Problem requirements
Please report every line of the listing below that has the word "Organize" in it.

'''

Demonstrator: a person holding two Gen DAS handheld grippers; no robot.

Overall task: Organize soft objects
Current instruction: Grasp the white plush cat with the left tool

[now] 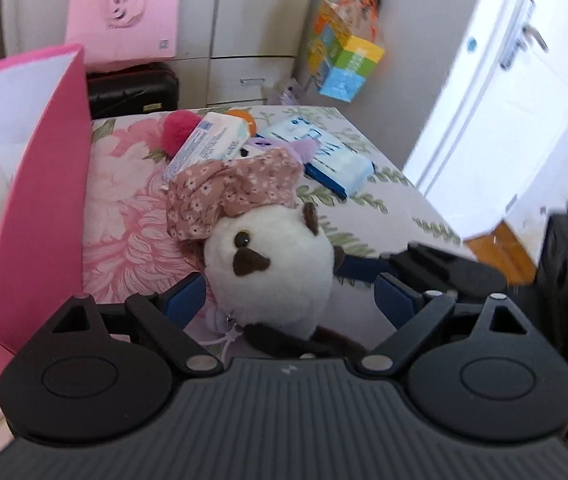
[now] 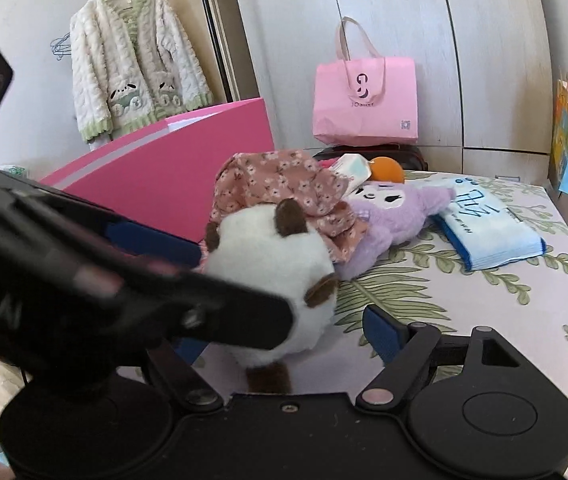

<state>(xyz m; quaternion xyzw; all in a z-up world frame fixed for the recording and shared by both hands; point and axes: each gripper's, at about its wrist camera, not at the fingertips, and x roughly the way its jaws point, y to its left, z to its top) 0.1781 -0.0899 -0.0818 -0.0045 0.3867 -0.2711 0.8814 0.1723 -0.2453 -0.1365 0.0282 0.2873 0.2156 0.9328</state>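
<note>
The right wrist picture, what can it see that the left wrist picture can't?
Only the right wrist view shows the fluffy cream-and-green cardigan on a hanger.

Only the left wrist view shows the white door with its metal handle and the round fuzzy red pom-pom.

Both show the white plush toy with brown ears, the floral brown cloth, the open pink box and the pale pink tote bag.
</note>
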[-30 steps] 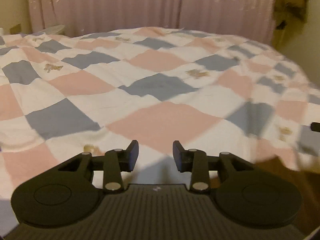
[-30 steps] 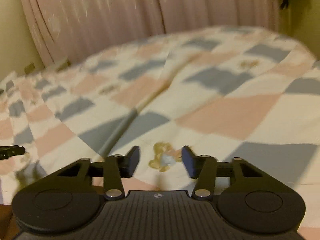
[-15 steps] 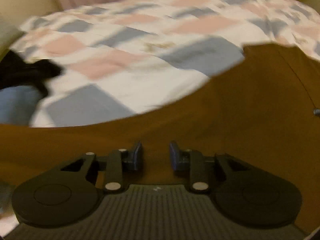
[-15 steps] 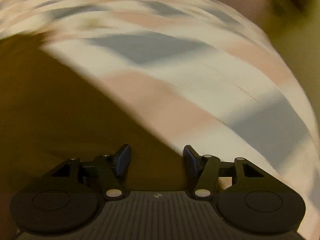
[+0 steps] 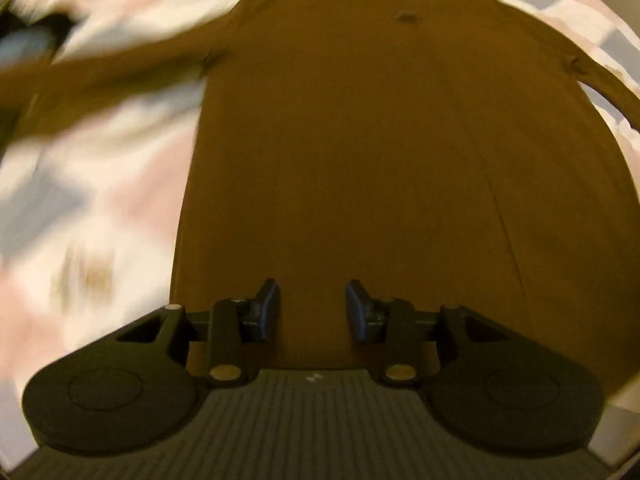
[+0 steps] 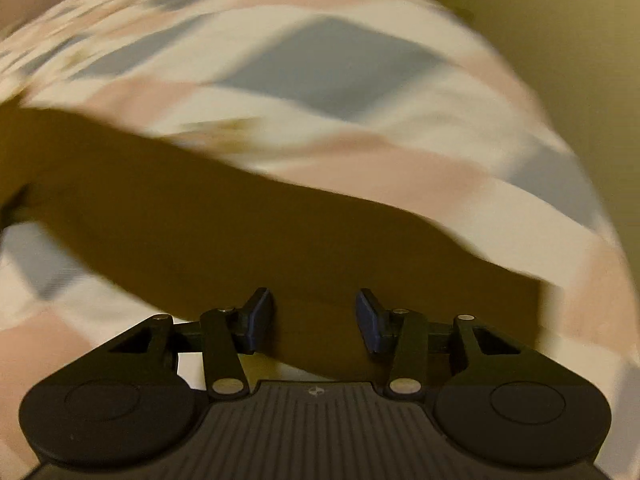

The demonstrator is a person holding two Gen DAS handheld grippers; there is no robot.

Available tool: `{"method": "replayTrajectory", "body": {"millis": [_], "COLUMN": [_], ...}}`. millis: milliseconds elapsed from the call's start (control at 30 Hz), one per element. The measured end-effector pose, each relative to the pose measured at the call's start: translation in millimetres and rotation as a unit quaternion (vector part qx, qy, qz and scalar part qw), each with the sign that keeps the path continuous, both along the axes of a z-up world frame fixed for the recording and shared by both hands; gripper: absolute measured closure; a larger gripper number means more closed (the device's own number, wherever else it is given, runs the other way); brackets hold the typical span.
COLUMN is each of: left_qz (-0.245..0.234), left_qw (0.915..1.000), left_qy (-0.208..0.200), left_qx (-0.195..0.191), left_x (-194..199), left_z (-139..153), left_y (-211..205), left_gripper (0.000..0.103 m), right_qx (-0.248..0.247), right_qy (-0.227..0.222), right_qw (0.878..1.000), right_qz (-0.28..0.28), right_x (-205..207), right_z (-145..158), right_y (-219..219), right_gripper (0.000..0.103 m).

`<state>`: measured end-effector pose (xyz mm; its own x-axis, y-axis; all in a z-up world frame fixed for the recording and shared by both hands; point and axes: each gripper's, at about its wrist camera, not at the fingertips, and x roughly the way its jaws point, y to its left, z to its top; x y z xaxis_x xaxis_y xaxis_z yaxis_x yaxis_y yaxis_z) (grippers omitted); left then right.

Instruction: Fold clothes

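A brown long-sleeved shirt [image 5: 360,152] lies spread flat on the checked quilt [image 5: 100,184], collar away from me, one sleeve [image 5: 100,76] stretched out to the left. My left gripper [image 5: 312,306] points steeply down over the lower part of the shirt's body. Its jaws are opening, and only flat cloth shows beyond the gap. In the right wrist view the shirt's other sleeve [image 6: 240,232] runs across the quilt [image 6: 320,60]. My right gripper [image 6: 316,314] hovers over that sleeve with its jaws closing, and nothing is pinched between the pads. Both views are blurred.
A dark and blue bundle of clothes [image 5: 28,40] lies on the quilt at the far left. The bed's edge curves down on the right, with a yellowish wall [image 6: 568,40] past it.
Both views have swung down from the curtain and bare quilt onto the brown shirt. The left jaws stand wider than half a second ago, the right jaws slightly narrower.
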<state>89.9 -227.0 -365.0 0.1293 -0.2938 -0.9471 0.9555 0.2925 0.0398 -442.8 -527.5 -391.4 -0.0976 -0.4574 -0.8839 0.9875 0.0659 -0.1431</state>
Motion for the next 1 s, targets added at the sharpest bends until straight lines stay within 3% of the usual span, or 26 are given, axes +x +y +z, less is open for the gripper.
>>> {"method": "replayTrajectory", "body": {"millis": [133,233,333,400,500,533,633,733,833,900,1000], "left_qz": [0.009,0.032,0.049,0.051,0.059,0.064,0.07,0.065,0.068,0.074,0.08], "left_qw": [0.9991,0.9987,0.9984,0.9983,0.9982,0.9979,0.9966,0.9957,0.994,0.9926,0.9911], "left_qy": [-0.024,-0.023,-0.017,-0.019,-0.013,-0.007,-0.009,-0.027,-0.045,-0.048,-0.049], "left_qx": [0.034,0.033,0.024,0.022,-0.001,-0.011,-0.042,-0.06,-0.073,-0.084,-0.095], "left_x": [-26,-40,-57,-69,-84,-87,-94,-100,-101,-101,-96], "left_z": [27,52,77,92,120,130,158,181,199,209,223], "left_y": [34,44,32,18,2,-4,-12,-9,8,21,43], "left_gripper": [0.065,0.063,0.059,0.052,0.051,0.05,0.037,0.036,0.03,0.017,0.016], "right_qx": [0.022,0.009,0.009,0.017,0.043,0.052,0.074,0.081,0.075,0.067,0.057], "right_qy": [0.014,-0.078,-0.141,-0.152,-0.159,-0.174,-0.208,-0.225,-0.215,-0.201,-0.185], "right_qw": [0.995,0.986,0.977,0.981,0.985,0.983,0.975,0.967,0.964,0.965,0.966], "right_qz": [-0.1,-0.146,-0.157,-0.119,-0.048,-0.023,0.031,0.089,0.135,0.157,0.172], "right_x": [-76,-115,-116,-84,-19,6,66,115,150,164,183], "right_z": [22,40,54,67,86,93,112,139,168,184,205], "right_y": [19,31,38,45,72,84,117,151,181,198,225], "right_gripper": [0.056,0.056,0.054,0.053,0.049,0.047,0.037,0.033,0.024,0.02,0.016]}}
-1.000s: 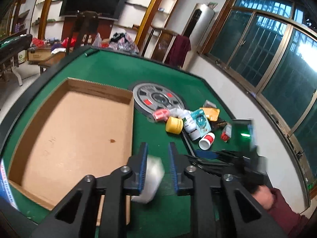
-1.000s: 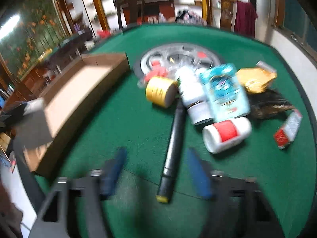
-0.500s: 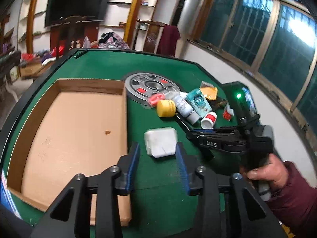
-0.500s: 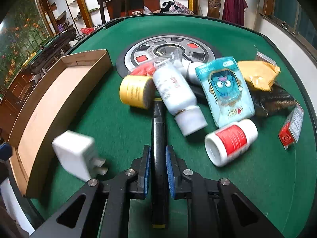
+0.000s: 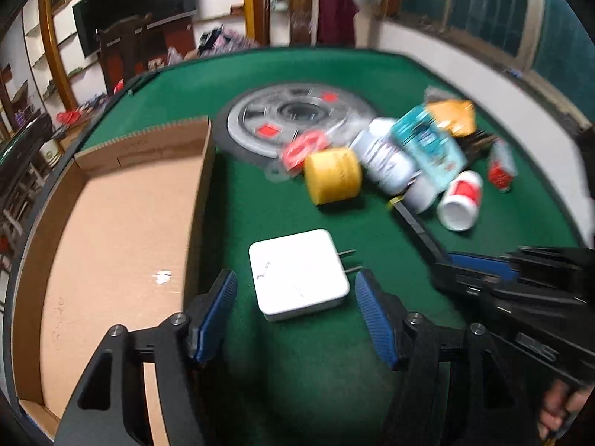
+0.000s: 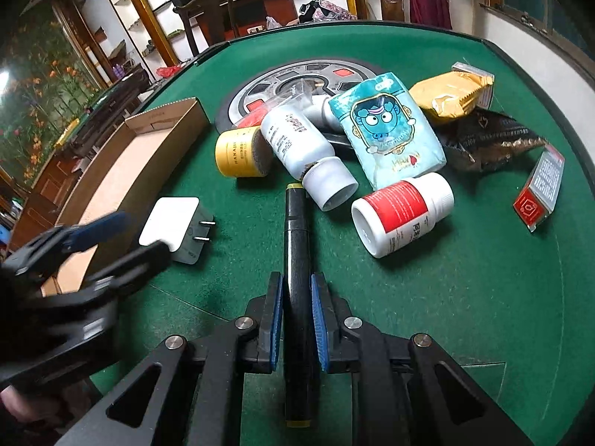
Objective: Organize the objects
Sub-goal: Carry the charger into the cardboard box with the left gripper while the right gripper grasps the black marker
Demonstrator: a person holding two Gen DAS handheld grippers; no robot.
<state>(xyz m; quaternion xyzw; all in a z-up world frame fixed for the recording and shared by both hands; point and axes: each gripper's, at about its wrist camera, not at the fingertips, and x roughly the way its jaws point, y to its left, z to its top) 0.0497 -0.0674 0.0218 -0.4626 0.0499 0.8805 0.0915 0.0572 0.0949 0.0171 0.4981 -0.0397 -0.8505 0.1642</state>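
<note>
A white plug-in charger lies flat on the green felt, just right of the open cardboard box. My left gripper hovers over it with its jaws opening; the charger sits between the blue pads, which do not touch it. In the right wrist view the charger and the blurred left gripper appear at the left. My right gripper is shut on a black marker lying on the felt, its yellow-tipped far end pointing at the pile.
A pile sits beyond the marker: a yellow jar, a white bottle, a red-labelled bottle, a teal packet, a gold packet, a dark packet, a small red-and-white box. A grey disc marks the table's middle.
My left gripper let go of the white charger, which now lies on the felt beside the box, and its jaws have widened. My right gripper closed on the black marker.
</note>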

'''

Completed exercise
Overall task: Organize soft objects
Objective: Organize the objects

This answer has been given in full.